2. Includes unvested shares of restricted stock.
3. Does not include unvested performance shares which will be reported when earned upon achievement of certain performance criteria.
4. Represents common stock of the Issuer acquired upon settlement of performance-based restricted stock unit awards previously granted to the Reporting Person.
5. Represents a grant of time-based restricted stock that vests as follows: 10% vests on November 28, 2019, 20% vests on November 28, 2020, 30% vests on November 28, 2021 and 40% vests on November 28, 2022.
6. Represents a grant of time-based options made on June 27, 2018, which were included in the Reporting Person's Form 3 filed on June 28, 2018.
7. Represents time-based options that vest in four equal annual installments beginning on the first anniversary of the Issuer's initial public offering.
8. Represents time-based options of which 40% are vested. The remaining 60% will vest in three equal annual installments on February 28, 2019, February 29, 2020 and February 28, 2021.
9. Represents options that vested upon the achievement of certain performance criteria. These options are fully vested and exercisable.
10. Does not include unvested performance-based options which will be reported when earned upon achievement of certain performance criteria.
11. Represents options acquired upon settlement of performance-based stock option awards previously granted to the Reporting Person.
12. Represents a grant of time-based options that vest as follows: 10% vests on November 28, 2019, 20% vests on November 28, 2020, 30% vests on November 28, 2021 and 40% vests on November 28, 2022.
Remarks:
Title: Executive Vice President, Chief Legal Officer and Corporate Secretary
/s/ Jonathan M. Gottsegen 11/30/2018
** Signature of Reporting Person Date
Reminder: Report on a separate line for each class of securities beneficially owned directly or indirectly.

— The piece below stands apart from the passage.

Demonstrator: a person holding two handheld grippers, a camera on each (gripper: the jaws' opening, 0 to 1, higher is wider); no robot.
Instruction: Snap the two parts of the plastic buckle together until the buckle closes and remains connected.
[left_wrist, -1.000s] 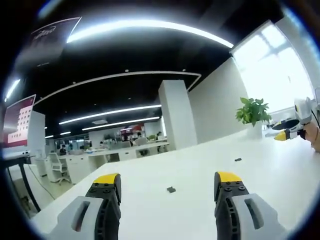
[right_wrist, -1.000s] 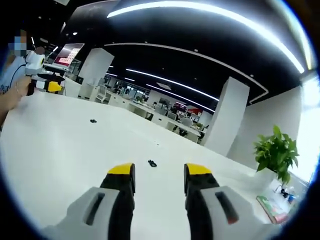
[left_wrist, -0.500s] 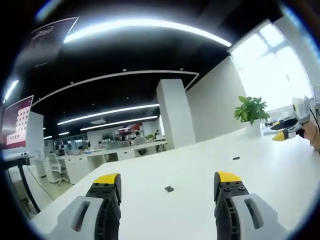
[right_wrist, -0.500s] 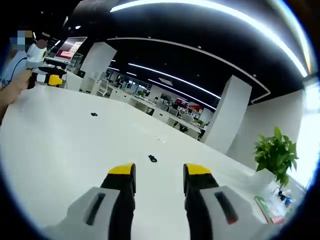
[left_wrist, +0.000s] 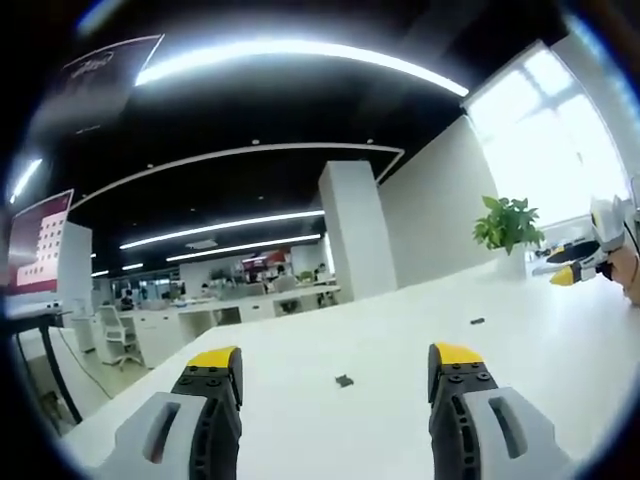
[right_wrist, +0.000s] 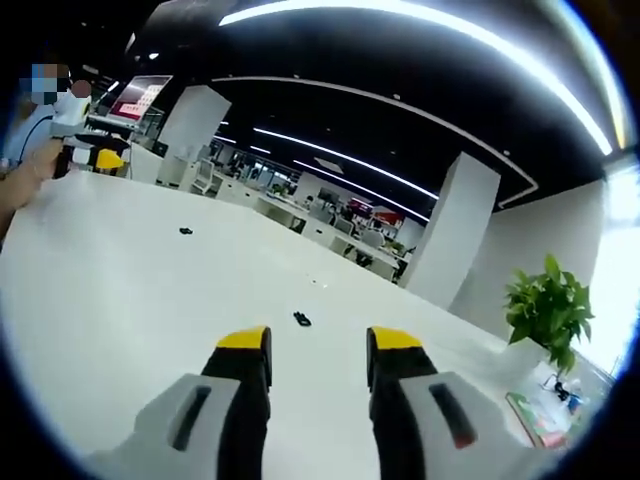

* If the form is filed by more than one reporting person, see Instruction 4 (b)(v).
** Intentional misstatements or omissions of facts constitute Federal Criminal Violations See 18 U.S.C. 1001 and 15 U.S.C. 78ff(a).
Note: File three copies of this Form, one of which must be manually signed. If space is insufficient, see Instruction 6 for procedure.
Persons who respond to the collection of information contained in this form are not required to respond unless the form displays a currently valid OMB Number.